* [What is required]:
In the listing that follows, how many lines hold the string "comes"? Answer with the number only.
+++ Exercise input +++
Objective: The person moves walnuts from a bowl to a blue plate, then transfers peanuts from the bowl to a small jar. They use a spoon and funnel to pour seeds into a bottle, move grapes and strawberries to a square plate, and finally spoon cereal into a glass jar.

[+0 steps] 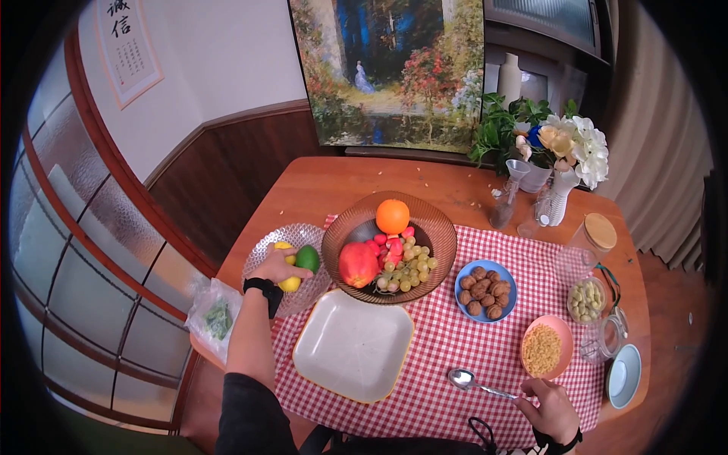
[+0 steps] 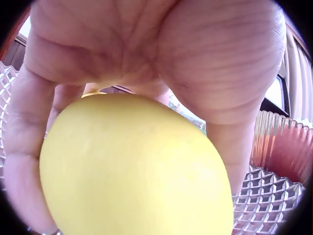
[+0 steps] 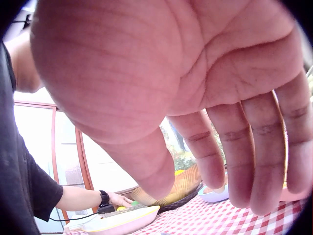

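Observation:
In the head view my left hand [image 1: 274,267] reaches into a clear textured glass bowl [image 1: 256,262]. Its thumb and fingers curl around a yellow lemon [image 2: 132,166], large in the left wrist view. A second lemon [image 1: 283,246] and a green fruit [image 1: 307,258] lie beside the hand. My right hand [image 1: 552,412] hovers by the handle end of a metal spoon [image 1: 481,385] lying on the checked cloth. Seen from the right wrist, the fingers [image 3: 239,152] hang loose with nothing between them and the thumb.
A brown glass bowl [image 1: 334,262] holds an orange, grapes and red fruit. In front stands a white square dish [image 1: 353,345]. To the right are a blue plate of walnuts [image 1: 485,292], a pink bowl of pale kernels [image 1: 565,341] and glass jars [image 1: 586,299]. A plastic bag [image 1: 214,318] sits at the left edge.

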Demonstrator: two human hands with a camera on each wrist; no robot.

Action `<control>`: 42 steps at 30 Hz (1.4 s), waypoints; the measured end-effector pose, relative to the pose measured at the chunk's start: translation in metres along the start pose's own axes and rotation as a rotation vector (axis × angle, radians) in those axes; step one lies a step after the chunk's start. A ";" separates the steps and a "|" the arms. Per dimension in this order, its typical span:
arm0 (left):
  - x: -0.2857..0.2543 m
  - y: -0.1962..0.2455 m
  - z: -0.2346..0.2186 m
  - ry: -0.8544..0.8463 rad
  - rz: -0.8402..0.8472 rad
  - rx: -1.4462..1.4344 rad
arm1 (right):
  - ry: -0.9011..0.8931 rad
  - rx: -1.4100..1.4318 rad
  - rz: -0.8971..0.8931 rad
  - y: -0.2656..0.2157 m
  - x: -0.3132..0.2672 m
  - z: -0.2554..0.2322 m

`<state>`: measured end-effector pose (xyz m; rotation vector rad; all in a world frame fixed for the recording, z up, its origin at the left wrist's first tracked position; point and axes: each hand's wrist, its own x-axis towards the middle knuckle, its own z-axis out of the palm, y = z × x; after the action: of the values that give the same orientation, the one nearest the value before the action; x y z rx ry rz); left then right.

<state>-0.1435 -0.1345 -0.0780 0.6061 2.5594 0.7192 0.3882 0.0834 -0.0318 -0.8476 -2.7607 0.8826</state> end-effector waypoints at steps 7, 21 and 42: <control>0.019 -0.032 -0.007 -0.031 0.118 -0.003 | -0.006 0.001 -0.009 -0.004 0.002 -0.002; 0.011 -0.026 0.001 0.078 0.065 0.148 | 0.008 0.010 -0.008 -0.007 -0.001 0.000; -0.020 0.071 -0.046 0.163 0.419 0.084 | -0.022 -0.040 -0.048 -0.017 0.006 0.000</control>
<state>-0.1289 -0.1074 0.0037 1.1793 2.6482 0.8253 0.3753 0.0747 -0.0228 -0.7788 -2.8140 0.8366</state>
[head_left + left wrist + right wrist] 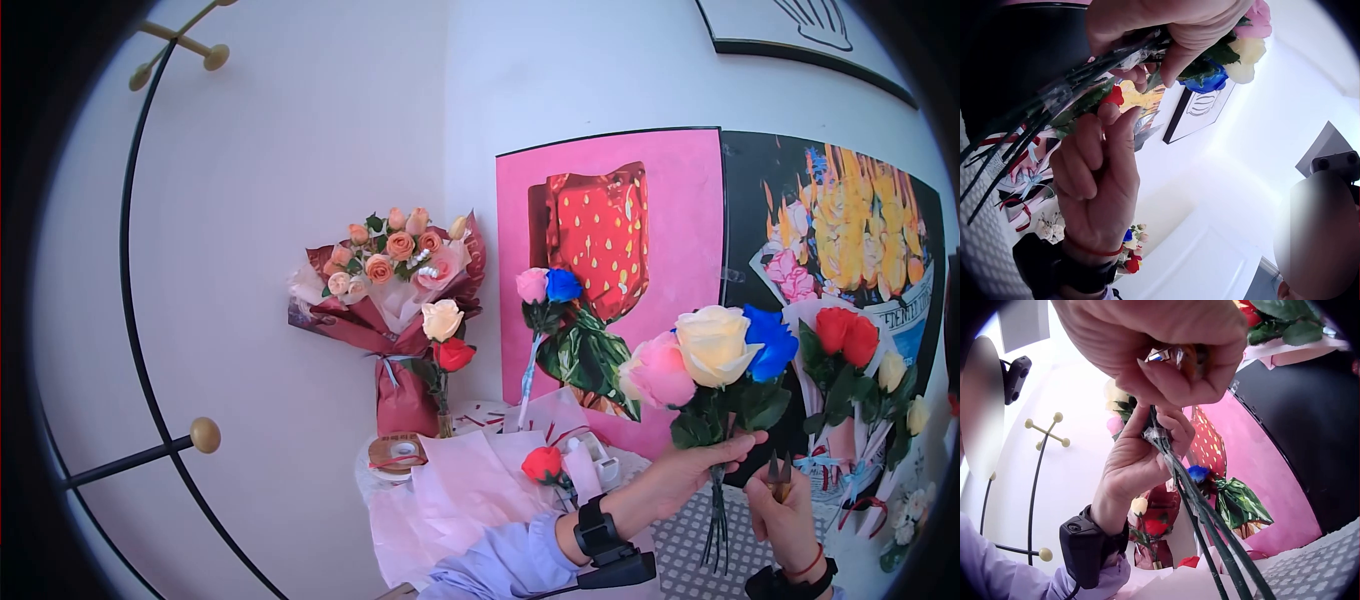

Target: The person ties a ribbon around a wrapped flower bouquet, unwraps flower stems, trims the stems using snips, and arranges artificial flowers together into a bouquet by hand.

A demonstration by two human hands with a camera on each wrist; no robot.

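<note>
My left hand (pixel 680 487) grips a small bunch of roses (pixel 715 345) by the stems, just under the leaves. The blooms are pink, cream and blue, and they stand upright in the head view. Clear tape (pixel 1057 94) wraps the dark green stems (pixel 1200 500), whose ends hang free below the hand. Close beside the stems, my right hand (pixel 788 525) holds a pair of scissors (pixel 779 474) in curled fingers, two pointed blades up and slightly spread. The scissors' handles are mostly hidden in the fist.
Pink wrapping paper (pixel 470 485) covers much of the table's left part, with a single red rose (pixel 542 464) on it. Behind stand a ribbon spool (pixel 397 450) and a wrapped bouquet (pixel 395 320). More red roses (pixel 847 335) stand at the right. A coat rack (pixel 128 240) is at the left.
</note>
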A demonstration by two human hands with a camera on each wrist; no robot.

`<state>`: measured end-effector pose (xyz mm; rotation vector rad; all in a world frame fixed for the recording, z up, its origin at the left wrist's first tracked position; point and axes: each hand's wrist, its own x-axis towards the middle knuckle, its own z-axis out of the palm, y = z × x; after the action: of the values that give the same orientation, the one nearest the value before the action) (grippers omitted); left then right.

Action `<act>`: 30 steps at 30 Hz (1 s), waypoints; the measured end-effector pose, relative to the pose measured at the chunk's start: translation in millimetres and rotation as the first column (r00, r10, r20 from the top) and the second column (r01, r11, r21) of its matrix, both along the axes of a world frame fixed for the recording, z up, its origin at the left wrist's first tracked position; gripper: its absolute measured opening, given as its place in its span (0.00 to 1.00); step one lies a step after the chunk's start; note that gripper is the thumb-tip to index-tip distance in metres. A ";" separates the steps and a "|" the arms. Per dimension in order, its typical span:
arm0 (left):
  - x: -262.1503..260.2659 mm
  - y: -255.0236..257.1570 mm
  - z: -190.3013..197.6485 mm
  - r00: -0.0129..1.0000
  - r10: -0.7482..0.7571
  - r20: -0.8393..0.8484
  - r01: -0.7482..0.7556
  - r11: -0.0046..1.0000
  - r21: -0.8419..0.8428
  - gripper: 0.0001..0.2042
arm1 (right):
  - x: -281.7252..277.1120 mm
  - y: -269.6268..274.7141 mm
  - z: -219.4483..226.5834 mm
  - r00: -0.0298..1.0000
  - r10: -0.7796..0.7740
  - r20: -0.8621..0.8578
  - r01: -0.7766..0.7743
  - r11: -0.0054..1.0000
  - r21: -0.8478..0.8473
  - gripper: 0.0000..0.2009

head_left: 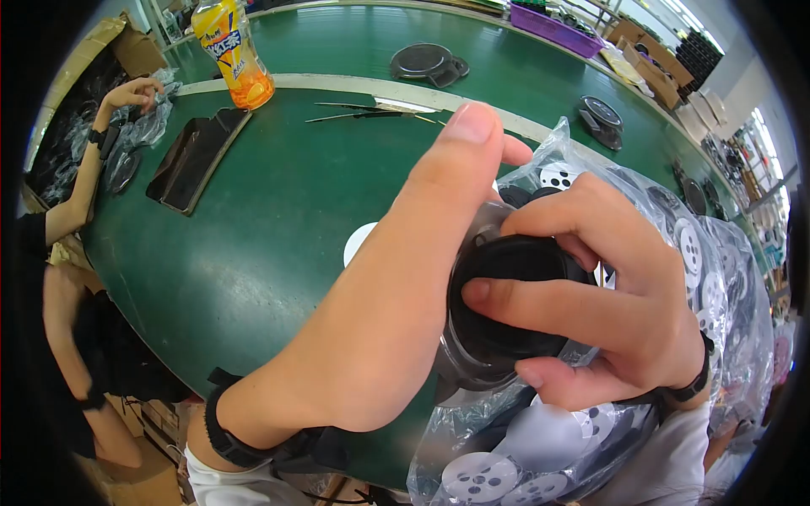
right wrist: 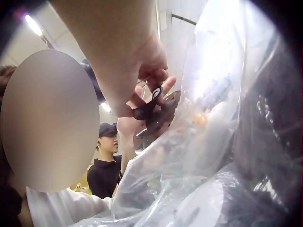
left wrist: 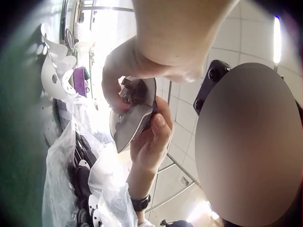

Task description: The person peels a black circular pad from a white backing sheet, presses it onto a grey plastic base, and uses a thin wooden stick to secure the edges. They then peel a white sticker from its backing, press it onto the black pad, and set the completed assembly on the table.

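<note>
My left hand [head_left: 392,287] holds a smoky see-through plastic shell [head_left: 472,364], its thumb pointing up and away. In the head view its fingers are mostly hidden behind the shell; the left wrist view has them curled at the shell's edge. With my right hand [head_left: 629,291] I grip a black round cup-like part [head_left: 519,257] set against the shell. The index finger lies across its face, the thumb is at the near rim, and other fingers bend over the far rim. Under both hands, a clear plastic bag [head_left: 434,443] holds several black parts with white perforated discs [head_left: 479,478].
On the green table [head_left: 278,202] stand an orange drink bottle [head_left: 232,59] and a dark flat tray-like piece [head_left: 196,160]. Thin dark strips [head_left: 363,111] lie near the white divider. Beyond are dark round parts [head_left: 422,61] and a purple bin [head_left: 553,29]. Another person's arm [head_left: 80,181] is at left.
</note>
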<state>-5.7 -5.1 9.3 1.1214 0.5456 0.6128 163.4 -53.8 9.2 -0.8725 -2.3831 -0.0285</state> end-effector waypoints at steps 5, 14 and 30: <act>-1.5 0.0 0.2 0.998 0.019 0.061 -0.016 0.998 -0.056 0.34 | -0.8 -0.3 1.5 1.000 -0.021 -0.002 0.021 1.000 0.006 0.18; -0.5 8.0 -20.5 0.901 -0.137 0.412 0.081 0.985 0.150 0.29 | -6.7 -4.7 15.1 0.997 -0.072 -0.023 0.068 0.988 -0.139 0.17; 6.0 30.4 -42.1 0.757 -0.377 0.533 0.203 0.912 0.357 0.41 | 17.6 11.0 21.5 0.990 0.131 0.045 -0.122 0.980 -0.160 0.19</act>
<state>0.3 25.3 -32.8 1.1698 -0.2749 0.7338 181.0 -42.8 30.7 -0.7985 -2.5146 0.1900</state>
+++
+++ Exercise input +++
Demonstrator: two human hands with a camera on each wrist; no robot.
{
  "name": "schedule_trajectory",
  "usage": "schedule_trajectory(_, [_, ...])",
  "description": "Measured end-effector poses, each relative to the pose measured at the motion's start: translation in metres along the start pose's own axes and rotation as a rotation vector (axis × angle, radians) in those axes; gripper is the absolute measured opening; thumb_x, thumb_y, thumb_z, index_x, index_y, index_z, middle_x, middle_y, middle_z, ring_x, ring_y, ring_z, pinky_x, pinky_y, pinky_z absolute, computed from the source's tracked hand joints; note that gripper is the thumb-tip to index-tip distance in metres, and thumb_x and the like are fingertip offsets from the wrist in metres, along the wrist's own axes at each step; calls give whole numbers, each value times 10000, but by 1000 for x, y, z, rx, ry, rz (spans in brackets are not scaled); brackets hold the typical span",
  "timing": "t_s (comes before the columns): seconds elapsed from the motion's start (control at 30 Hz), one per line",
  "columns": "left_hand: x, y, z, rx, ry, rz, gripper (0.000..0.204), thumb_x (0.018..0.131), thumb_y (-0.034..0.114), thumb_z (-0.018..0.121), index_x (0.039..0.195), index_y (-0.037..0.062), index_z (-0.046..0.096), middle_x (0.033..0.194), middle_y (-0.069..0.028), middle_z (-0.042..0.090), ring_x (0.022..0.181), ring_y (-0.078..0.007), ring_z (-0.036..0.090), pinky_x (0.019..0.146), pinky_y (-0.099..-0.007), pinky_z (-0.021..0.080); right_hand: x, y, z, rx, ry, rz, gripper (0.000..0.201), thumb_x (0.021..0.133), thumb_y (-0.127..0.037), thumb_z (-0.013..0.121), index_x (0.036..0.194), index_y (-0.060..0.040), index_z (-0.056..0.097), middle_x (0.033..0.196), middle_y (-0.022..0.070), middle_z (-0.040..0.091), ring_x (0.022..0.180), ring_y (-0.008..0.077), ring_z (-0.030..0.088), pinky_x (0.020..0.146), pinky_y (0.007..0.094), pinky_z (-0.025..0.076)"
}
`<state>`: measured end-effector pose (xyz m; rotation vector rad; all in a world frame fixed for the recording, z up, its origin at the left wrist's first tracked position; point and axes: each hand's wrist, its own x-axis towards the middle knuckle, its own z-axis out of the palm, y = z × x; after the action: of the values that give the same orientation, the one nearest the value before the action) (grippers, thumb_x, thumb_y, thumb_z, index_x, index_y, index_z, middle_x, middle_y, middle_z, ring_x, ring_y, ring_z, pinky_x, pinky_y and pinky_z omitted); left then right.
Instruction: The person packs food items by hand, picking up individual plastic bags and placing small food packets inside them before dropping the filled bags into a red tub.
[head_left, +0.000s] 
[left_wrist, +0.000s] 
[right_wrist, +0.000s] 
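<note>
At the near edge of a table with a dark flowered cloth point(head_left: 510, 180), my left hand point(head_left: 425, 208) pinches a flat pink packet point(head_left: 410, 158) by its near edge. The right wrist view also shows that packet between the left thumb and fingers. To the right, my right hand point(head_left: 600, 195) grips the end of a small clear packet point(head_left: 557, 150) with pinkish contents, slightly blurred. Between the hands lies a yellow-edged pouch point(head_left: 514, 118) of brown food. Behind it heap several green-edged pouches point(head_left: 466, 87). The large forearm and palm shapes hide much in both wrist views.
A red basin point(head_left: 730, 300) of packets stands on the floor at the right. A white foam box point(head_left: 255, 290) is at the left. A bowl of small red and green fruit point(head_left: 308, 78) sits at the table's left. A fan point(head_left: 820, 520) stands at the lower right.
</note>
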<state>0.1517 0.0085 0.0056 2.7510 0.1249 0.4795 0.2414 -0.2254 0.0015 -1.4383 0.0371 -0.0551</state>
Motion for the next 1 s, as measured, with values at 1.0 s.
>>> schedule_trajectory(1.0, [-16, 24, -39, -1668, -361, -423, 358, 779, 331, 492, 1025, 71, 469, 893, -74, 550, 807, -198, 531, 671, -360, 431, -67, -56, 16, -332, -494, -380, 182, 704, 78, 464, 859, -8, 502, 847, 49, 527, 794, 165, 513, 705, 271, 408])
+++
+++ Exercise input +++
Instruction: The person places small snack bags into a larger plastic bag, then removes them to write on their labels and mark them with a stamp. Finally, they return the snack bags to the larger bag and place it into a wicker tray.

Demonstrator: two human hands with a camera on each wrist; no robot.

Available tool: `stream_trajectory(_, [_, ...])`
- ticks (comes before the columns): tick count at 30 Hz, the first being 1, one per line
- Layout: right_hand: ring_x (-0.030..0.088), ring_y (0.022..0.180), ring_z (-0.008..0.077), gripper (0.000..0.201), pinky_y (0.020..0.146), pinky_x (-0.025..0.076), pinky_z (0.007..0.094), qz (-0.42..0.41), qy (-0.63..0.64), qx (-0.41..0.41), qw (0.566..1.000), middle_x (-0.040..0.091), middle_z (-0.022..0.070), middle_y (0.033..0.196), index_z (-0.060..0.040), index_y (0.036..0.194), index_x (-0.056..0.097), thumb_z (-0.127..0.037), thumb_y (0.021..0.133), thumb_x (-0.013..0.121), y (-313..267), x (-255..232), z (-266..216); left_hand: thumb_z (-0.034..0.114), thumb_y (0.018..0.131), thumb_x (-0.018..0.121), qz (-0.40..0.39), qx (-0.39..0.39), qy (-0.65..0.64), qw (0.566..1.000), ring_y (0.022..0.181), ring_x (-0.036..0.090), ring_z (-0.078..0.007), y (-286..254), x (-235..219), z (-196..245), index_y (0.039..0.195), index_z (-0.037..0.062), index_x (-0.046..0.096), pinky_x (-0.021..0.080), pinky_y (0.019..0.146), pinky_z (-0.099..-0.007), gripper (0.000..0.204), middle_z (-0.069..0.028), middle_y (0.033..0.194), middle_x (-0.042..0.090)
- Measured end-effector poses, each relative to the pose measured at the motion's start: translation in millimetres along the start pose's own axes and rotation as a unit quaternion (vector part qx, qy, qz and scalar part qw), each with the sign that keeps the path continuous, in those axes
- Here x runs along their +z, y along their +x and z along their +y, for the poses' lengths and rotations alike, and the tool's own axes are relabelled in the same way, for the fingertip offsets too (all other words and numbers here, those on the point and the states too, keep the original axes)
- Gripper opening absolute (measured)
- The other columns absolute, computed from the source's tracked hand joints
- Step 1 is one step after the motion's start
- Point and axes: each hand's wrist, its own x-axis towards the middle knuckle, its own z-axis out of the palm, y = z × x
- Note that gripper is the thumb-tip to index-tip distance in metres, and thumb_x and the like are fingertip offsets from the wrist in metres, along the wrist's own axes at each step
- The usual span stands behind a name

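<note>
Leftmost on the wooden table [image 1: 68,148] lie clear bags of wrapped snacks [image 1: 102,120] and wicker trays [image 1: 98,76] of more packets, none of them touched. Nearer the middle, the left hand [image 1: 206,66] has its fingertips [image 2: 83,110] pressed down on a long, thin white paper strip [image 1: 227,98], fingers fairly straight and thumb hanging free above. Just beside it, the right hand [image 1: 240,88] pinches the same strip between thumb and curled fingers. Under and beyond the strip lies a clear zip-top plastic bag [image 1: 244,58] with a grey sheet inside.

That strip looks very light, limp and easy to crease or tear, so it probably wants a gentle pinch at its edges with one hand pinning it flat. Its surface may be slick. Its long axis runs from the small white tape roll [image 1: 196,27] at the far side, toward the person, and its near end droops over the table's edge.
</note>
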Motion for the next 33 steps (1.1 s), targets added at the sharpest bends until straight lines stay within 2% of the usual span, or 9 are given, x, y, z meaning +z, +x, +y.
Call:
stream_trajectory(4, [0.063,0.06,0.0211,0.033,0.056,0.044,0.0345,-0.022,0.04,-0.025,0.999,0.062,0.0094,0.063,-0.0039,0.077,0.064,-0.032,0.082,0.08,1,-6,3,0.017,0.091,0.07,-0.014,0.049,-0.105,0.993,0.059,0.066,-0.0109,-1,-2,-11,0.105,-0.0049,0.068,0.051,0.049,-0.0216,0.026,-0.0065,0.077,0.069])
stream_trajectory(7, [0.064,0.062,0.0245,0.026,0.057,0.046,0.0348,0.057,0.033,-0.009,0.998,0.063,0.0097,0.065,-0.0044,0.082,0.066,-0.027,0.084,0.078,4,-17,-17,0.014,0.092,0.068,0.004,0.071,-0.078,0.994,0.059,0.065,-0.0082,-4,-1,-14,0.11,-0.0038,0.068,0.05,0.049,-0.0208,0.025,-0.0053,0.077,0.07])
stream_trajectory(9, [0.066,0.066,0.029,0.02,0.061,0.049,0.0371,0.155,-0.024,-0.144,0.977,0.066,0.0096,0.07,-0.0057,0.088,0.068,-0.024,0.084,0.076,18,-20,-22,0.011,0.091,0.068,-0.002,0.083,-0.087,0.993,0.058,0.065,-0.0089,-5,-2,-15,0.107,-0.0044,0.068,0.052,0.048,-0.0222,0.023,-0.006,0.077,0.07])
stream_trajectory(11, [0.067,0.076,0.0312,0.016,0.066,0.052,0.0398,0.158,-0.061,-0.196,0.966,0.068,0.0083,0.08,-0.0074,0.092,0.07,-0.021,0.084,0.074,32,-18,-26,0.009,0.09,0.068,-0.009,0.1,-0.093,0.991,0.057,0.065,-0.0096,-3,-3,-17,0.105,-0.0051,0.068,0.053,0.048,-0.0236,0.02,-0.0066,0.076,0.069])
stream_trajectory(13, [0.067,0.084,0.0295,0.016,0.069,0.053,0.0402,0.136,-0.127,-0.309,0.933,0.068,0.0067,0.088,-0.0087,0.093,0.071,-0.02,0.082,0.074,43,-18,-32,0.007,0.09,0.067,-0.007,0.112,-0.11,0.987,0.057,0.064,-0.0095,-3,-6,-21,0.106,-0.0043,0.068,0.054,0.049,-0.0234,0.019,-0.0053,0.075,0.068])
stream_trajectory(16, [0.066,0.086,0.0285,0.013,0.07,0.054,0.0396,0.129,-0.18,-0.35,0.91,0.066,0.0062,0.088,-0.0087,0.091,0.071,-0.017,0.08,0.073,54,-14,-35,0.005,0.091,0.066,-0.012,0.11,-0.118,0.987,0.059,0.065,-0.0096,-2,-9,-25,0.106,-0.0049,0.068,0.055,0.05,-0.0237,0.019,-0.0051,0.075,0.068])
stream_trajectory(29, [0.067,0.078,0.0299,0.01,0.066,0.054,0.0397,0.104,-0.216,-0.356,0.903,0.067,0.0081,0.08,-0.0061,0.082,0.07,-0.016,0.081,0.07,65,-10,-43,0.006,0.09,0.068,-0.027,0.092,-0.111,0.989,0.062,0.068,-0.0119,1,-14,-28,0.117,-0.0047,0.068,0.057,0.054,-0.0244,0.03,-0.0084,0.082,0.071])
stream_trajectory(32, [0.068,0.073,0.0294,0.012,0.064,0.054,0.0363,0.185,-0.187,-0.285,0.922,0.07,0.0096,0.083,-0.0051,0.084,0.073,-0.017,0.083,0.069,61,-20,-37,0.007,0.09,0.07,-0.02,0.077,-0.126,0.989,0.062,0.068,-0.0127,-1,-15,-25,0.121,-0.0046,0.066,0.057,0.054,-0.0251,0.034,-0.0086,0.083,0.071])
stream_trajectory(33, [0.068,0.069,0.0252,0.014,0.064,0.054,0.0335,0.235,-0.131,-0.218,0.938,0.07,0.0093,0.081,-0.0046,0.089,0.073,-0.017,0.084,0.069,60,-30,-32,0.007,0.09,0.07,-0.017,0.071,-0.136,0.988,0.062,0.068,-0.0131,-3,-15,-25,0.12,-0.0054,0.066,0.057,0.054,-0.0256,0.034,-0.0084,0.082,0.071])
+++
* [Solution to this exercise]:
2